4. The Blenheim Singers had a photoshoot today. It was outdoors at Blenheim Palace in freezing rain, but everybody was in tails and ballgowns and nobody was screaming, so it felt like a holiday. I was shocked to discover that I do still fit into my red dress. This is because Beatrice eats like a starved lion, and I lost all the baby weight about two weeks postpartum (which is probably too fast), putting me back at a pleasantly plump happy place in which most of my clothes fit again, creating a reassuring sense of normalcy. I’m eating pretty well in the brief gaps when she’s not screaming, but (don’t be too worried) sometimes I’m too upset or tired to eat. I usually make up for it the next day. Speaking of which:
5. Is there anybody else out there who was ambivalent about chocolate, even maybe had a mild dislike of it, and then had a baby and suddenly wanted to eat it all the time? It’s a whole new world of chocolatey fun.
6. Although babies exhaust you in new and gruelling ways, and possibly turn you into someone who snaps and is impatient during conversations about THE FUTURE (because THE PRESENT is so all-consuming), it’s possible to get a few hours’ sleep and feel better even if you genuinely thought your life was over the night before. What remains, for us at least, even during the worst moments, is that we love each other (and the baby, even when she shrieks). I can hold fast to that in the dark moments, thank God.

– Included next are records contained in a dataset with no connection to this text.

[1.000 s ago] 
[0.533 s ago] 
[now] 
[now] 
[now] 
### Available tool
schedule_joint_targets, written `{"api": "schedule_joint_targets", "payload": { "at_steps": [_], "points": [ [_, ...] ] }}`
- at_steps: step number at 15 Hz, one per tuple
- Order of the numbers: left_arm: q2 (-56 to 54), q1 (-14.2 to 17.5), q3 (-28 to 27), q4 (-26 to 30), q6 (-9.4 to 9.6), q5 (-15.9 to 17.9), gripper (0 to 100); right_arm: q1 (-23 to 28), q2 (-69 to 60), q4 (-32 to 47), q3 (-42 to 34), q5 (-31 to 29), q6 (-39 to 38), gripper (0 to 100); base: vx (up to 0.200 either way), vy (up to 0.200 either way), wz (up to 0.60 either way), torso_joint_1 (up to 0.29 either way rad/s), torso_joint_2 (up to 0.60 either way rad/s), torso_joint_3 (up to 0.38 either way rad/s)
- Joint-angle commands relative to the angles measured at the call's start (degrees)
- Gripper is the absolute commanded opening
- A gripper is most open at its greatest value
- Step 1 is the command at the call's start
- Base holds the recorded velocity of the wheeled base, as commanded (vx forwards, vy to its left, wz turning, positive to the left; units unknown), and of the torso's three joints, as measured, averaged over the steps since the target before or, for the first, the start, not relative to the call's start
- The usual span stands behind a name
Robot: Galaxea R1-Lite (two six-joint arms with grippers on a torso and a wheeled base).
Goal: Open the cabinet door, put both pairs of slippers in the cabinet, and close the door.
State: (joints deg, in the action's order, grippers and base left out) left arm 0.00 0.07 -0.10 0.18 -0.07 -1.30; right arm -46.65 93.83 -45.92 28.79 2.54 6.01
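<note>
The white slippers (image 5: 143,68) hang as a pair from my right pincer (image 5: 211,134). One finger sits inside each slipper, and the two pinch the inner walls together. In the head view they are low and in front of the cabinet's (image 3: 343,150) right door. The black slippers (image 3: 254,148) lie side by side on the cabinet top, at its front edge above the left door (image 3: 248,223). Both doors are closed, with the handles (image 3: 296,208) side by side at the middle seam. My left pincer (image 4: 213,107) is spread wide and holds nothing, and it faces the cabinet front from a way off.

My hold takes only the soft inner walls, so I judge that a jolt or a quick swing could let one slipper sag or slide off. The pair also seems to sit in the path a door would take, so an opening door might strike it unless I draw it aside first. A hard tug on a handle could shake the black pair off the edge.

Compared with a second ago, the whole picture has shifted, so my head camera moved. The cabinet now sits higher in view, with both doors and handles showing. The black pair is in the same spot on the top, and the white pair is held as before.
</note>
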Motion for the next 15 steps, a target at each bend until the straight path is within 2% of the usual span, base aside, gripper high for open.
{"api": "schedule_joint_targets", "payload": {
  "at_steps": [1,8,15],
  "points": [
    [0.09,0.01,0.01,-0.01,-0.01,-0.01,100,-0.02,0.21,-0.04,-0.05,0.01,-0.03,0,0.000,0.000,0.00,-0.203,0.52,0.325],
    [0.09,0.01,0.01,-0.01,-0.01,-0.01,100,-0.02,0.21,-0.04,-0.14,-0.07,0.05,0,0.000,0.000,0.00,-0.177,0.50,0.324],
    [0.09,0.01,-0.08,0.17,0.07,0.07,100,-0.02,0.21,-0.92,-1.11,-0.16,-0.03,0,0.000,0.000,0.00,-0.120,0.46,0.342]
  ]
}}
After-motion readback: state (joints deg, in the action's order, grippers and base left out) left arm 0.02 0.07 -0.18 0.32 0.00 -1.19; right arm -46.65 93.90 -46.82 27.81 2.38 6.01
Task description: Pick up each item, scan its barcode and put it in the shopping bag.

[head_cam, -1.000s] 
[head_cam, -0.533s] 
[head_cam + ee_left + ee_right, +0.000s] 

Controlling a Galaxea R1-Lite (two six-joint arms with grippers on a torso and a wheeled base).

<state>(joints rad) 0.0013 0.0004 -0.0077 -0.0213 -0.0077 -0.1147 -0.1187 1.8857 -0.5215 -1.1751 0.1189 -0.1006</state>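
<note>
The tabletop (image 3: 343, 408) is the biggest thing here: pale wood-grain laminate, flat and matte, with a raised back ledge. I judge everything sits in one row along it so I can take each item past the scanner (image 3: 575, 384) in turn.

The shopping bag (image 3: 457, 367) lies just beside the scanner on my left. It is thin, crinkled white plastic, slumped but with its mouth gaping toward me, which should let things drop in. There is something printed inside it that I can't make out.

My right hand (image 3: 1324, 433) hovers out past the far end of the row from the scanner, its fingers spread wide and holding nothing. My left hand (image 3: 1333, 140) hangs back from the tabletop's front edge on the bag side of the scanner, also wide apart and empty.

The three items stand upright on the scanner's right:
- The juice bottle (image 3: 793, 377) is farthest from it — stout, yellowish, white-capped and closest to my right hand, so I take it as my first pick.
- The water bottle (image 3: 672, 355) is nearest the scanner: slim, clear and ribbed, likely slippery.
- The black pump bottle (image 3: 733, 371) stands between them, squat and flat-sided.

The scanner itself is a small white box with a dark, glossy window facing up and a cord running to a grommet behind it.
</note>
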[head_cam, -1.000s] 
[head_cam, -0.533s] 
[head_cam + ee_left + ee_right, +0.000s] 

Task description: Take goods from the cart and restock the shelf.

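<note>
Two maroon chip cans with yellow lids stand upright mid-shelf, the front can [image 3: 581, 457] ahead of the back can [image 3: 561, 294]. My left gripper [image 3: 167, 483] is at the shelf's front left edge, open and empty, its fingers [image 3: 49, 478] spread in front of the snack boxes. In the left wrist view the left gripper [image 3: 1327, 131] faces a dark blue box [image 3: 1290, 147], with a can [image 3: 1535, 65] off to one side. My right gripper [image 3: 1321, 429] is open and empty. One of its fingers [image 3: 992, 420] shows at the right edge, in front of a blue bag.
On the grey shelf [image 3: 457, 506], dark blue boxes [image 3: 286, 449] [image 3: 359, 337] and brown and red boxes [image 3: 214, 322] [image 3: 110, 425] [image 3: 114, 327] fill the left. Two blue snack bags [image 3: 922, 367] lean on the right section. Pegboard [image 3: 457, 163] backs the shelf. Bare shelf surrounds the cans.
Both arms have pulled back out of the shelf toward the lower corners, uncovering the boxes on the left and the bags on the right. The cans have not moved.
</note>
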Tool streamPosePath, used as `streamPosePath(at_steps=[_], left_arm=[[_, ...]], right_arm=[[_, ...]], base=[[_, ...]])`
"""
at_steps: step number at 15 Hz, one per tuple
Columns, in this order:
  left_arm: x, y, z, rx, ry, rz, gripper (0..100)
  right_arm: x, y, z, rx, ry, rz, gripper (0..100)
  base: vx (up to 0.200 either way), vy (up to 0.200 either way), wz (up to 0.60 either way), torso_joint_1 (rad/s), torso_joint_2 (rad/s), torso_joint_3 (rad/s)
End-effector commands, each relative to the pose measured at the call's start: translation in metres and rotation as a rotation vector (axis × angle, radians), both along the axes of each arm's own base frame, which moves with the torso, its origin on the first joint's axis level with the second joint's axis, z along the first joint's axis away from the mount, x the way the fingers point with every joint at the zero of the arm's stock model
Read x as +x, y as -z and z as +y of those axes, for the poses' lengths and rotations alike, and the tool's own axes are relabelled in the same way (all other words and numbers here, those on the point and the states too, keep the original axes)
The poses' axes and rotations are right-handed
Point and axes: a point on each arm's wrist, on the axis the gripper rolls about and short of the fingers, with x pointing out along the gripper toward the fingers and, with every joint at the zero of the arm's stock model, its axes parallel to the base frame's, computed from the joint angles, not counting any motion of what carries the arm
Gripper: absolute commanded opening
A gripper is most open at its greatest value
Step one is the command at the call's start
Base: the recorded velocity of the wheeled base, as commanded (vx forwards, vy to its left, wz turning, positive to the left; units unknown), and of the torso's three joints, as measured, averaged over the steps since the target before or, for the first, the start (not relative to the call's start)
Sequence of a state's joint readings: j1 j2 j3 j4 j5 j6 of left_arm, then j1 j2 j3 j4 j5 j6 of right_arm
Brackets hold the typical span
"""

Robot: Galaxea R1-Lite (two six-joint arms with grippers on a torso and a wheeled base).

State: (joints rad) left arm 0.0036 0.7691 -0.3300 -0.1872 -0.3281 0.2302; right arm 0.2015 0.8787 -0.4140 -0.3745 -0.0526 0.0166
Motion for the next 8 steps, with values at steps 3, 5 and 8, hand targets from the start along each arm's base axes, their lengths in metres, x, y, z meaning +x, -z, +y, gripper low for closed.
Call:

7. Breastfeeding is now easy. It has been for a few weeks, but the transition from “excruciating” to “enjoyable” happened so slowly that I’ve only just noticed.
8. The book The Wonder Weeks has helped a lot. I now understand that neurological and developmental leaps make babies miserable. They have a growth spurt, during which the circumference of their heads suddenly increases, and they wail and grizzle and behave appallingly for a few days; then their brain catches up and they start showing off their new skills.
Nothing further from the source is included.